During the break-in, Powers cut and removed metal wire from the residence and later sold the
wire to PSC Metals in Springfield, Ohio.
{¶ 3} On March 20, 2013, Powers failed to appear at his initial arraignment hearing,
and the trial court issued a capias order for his arrest. Following his arrest, the trial court held
another arraignment hearing, which Powers attended in the custody of the Champaign County
Sheriff. At the arraignment hearing, the trial court released Powers on a personal recognizance
bond. Thereafter, Powers attended a final pretrial conference on May 15, 2013; however, the
trial court rescheduled the conference for May 22, 2013, because Powers was not dressed in
proper courtroom attire. Powers subsequently failed to attend the rescheduled final pretrial
conference, and the trial court once again issued a capias order for his arrest.
{¶ 4} After his arrest, Powers attended two more pretrial conferences and later pled
guilty to the breaking and entering charge. In exchange for his plea, the State dismissed the
3
petty theft charge and agreed not to pursue a charge for his failure to appear at court. The trial
court then released Powers on another personal recognizance bond and scheduled a sentencing
hearing for July 15, 2013. Powers, however, failed to appear at the sentencing hearing. As a
result, he was indicted in a separate case on one count of failing to appear as required by
recognizance in violation of R.C. 2937.29 and R.C. 2937.99(A), a felony of the fourth degree.

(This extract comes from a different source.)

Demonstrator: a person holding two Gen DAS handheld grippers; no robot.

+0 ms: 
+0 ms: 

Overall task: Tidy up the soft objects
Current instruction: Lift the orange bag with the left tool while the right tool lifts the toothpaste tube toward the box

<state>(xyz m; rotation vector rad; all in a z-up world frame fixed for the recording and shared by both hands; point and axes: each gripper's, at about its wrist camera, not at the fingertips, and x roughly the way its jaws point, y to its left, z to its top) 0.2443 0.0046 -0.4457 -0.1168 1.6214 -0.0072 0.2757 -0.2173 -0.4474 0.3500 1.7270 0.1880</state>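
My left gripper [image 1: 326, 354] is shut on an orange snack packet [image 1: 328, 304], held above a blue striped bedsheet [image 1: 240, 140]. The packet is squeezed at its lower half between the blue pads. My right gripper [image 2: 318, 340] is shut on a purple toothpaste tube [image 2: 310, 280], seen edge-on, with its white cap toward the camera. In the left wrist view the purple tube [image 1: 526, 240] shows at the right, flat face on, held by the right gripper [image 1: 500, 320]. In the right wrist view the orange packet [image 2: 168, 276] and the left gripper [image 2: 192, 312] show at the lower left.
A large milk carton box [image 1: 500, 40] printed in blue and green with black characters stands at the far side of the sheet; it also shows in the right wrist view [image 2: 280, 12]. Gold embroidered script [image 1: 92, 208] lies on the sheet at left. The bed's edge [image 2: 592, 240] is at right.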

On August 20, 2013, Powers pled guilty to this charge, and the trial court proceeded with
sentencing for both of his offenses.
{¶ 5} During the sentencing hearing, Powers claimed that all of his offenses were
connected to his heroin addiction. Powers discussed the nature and effect of his addiction with
the court at length. After hearing from Powers and the State, the trial court sentenced Powers to
10 months in prison for the breaking and entering offense and 12 months in prison for the failure
to appear offense. The two offenses were then ordered to run consecutively for a total prison
term of 22 months. Powers was also ordered to pay restitution in the amount of $1,374.

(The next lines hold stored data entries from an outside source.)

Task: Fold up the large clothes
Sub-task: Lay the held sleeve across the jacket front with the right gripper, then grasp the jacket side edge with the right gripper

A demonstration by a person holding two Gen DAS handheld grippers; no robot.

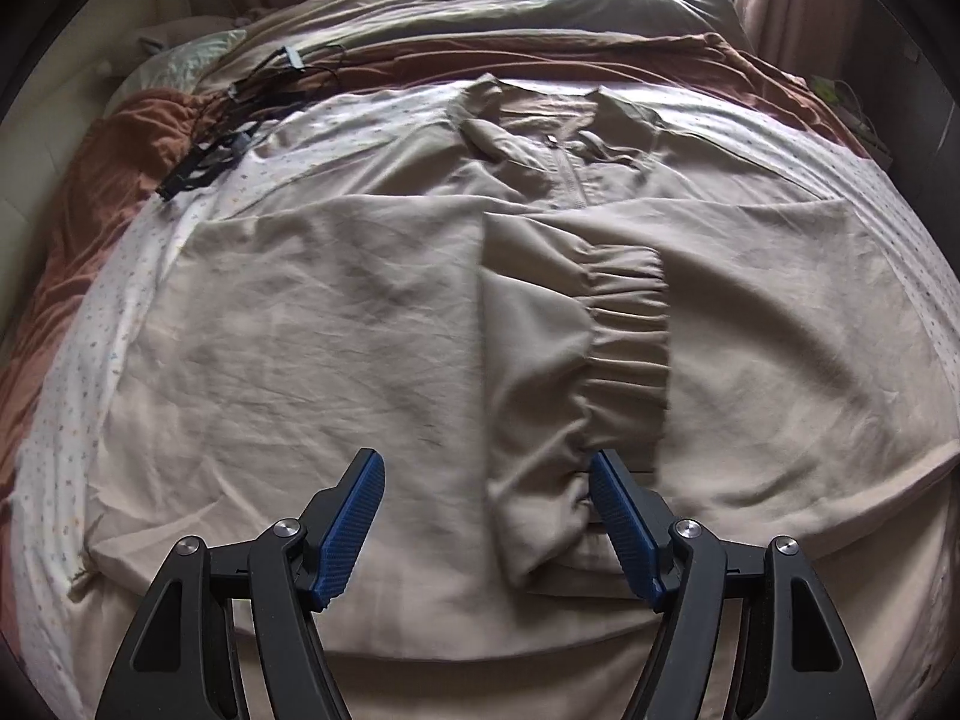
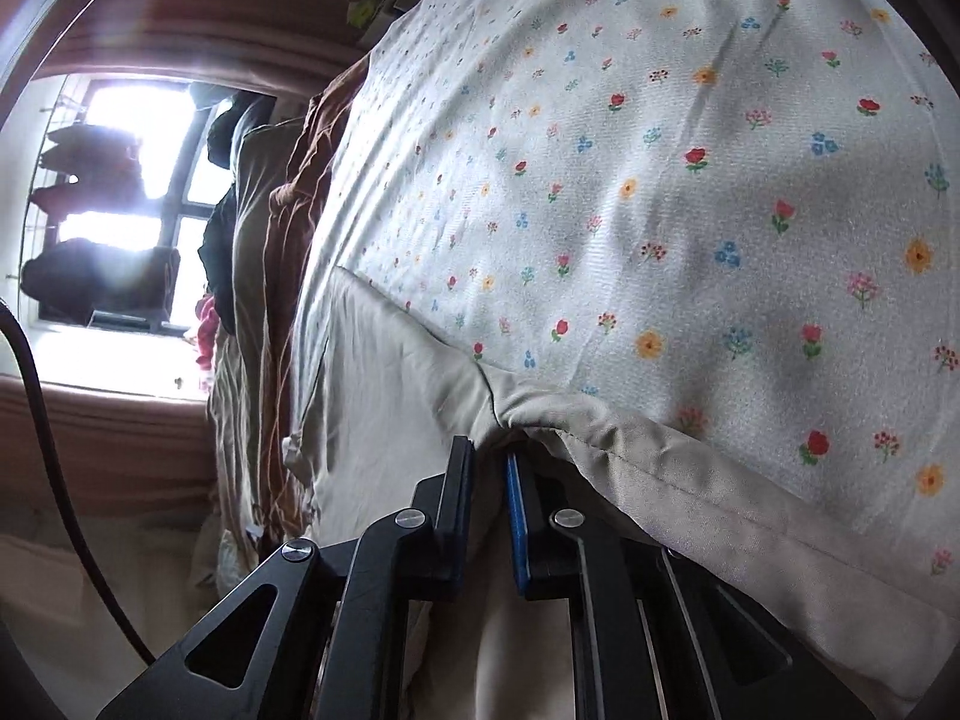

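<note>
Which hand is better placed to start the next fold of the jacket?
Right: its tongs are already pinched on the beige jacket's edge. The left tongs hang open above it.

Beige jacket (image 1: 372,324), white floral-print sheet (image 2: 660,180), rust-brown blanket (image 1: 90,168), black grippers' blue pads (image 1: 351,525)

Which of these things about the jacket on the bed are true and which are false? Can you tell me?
1. The beige jacket lies spread on the flowery sheet. True.
2. The left hand-held gripper is squeezing the jacket. False: its jaws stand open above the cloth.
3. The right hand-held gripper is pinching the jacket's edge. True.
4. The jacket's zipper is near the far end. True.
5. The gathered cuff hangs off the bed. False: it lies folded over the jacket's body.
6. The black cables lie on the jacket. False: they lie beside it.
</note>
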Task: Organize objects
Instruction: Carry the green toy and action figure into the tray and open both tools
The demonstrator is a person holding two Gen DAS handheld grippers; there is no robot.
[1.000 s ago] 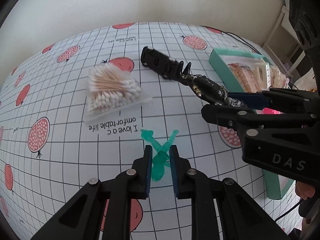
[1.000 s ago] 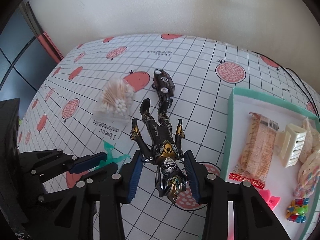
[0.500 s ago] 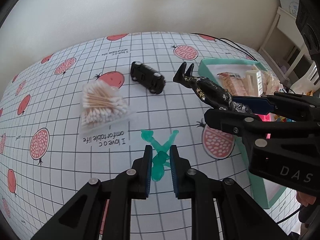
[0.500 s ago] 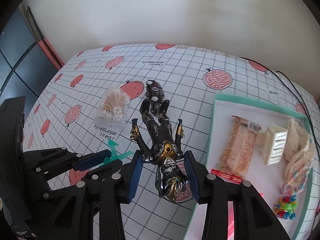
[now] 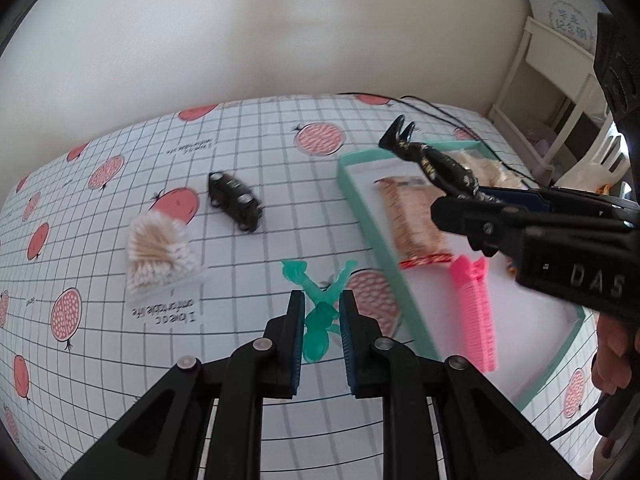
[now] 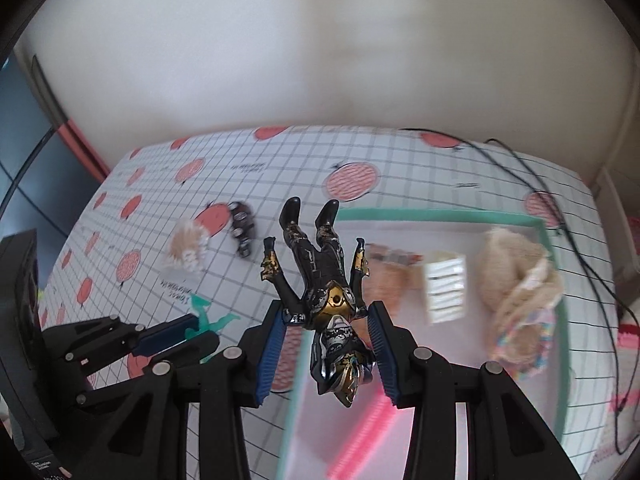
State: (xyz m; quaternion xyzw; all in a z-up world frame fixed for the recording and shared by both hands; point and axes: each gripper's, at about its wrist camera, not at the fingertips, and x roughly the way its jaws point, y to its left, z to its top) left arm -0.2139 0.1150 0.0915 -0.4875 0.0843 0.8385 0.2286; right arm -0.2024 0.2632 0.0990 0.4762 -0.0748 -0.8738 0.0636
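Tray (image 5: pixel 360 196) beside toy car (image 5: pixel 235 201) and cotton swabs (image 5: pixel 160 250) on tablecloth (image 5: pixel 260 160)

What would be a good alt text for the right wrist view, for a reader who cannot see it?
The right claw grips a black and gold action figure, head toward the camera, above the edge of a green-rimmed tray. At left, the left claw holds a small green figure over the gridded tablecloth.

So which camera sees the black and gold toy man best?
The right wrist view: the figure fills the middle, whole from boots to head. The left wrist view shows it only sideways, small, partly hidden.
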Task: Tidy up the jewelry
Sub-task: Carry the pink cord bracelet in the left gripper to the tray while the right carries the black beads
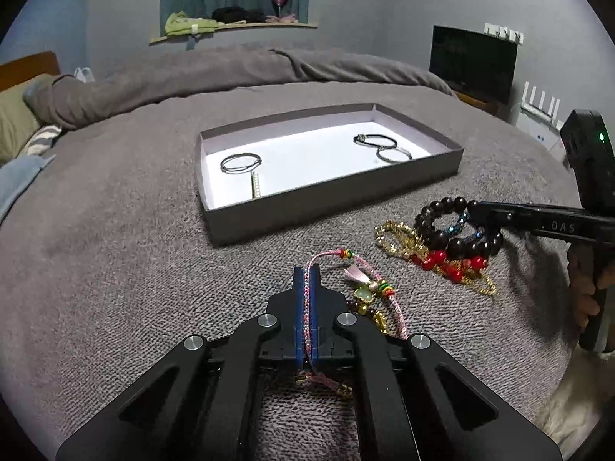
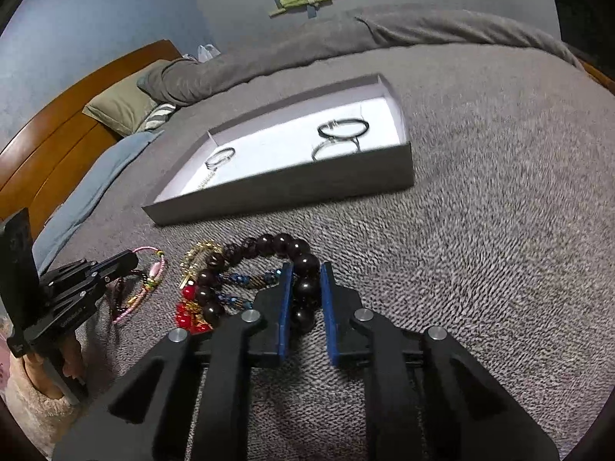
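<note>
A shallow grey box [image 1: 330,207] [image 2: 284,188] with a white floor lies on the bed and holds several bangles [image 1: 240,162] [image 2: 343,127]. My left gripper [image 1: 306,269] is shut on a pink braided bracelet [image 1: 396,307], which also shows in the right wrist view [image 2: 153,269]. My right gripper [image 2: 305,267] is shut on a dark wooden bead bracelet [image 2: 305,265] [image 1: 442,238]. A gold chain [image 1: 396,236], red beads [image 1: 449,267] [image 2: 188,317] and a blue beaded strand [image 2: 234,279] lie in a pile under it. The right gripper [image 1: 474,207] shows in the left wrist view, and the left gripper [image 2: 132,259] in the right wrist view.
The grey knitted blanket [image 1: 115,249] covers the bed. Pillows [image 2: 119,103] and a wooden headboard [image 2: 50,134] lie at the left. A monitor [image 1: 472,63] stands at the back right. A shelf [image 1: 230,27] with clothes hangs on the far wall.
</note>
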Available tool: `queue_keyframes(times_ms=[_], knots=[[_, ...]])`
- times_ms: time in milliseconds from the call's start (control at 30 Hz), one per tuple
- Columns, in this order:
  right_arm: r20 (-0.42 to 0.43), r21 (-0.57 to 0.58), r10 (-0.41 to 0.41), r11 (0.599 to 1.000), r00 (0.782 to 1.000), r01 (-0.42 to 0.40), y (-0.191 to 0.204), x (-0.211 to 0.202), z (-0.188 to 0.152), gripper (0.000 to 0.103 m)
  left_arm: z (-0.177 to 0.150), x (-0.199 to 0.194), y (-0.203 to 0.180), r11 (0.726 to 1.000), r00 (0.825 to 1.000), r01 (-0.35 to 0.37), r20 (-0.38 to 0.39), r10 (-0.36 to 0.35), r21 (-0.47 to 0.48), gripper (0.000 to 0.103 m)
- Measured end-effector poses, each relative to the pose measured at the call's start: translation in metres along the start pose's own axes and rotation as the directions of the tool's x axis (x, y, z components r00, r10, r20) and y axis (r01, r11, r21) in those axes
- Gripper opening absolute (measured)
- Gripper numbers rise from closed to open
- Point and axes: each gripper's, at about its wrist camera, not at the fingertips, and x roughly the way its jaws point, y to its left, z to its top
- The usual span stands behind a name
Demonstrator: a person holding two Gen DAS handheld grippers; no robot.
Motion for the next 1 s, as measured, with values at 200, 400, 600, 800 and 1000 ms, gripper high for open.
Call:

{¶ 6} Powers now appeals from the trial court’s sentencing decision, raising two
assignments of error.
Assignments of Error
{¶ 7} For purposes of convenience, we will address Powers’s First and Second
Assignments of Error together. They are as follows:
I. THE SENTENCE OF THE TRIAL COURT IS UNDULY HARSH AND
NOT SUPPORTED BY THE RECORD AND THEREFORE
CONSTITUTES AN ABUSE OF THE TRIAL COURT’S DISCRETION.
4
II. THE SENTENCE OF THE TRIAL [COURT] IS CONTRARY TO LAW
AS THE COURT DID NOT REASONABLY CONSIDER THE
CONCEPT OF REHABILITATION PURSUANT TO R.C. 2929.11.

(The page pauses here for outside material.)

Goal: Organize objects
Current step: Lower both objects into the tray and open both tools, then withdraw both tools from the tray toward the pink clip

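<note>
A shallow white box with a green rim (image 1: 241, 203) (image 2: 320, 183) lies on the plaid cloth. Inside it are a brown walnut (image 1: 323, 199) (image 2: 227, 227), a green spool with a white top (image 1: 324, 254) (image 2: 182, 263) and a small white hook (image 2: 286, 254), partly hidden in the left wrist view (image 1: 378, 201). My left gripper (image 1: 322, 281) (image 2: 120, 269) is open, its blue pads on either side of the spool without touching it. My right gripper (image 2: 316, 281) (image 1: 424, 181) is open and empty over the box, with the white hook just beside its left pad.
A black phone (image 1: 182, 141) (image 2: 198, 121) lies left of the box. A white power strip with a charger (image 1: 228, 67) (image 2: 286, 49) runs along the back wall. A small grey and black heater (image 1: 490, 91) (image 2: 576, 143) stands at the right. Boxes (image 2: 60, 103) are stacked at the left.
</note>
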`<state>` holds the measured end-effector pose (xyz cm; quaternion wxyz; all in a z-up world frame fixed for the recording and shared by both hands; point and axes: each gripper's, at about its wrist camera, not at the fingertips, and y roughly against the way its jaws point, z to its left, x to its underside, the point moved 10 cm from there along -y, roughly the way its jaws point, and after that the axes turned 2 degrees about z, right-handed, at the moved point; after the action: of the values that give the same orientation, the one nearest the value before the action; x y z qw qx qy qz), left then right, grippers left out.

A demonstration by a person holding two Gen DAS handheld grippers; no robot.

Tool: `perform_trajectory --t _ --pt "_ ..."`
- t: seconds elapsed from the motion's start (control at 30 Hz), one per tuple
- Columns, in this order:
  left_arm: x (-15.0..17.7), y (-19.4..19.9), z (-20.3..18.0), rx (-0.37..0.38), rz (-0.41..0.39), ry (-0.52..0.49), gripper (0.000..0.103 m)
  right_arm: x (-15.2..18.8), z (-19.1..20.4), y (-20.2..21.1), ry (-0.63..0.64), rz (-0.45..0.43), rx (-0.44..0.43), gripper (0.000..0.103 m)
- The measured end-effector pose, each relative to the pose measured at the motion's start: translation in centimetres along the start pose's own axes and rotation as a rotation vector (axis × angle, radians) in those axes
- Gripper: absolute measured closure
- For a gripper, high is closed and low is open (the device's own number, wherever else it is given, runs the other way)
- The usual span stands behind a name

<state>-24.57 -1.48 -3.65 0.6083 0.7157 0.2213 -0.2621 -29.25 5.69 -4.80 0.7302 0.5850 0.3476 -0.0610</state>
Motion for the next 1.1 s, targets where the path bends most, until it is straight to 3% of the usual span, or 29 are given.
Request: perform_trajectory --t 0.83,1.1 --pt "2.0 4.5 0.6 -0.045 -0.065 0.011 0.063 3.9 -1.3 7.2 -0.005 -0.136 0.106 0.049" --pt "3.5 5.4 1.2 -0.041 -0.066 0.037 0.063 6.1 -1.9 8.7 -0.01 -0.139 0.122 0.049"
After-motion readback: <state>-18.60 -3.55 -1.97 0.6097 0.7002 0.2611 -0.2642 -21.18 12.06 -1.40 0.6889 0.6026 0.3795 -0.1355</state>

{¶ 8} Under these assignments of error, Powers argues that the trial court’s imposition
of consecutive sentences was an abuse of discretion, because the record demonstrates that
consecutive sentences are disproportionate to the seriousness of his conduct. Powers also argues
that the sentence is contrary to law because the trial court failed to consider his need for
rehabilitation as required by R.C. 2929.11.
Standard of Review
{¶ 9} This court recently adopted R.C. 2953.08(G)(2) as the appellate standard of
review for all felony sentences, including consecutive sentences. State v. Rodeffer,
2013-Ohio-5759, ___N.E.2d___, ¶ 29 (2d Dist.); State v. Mooty, 2d Dist. Montgomery No.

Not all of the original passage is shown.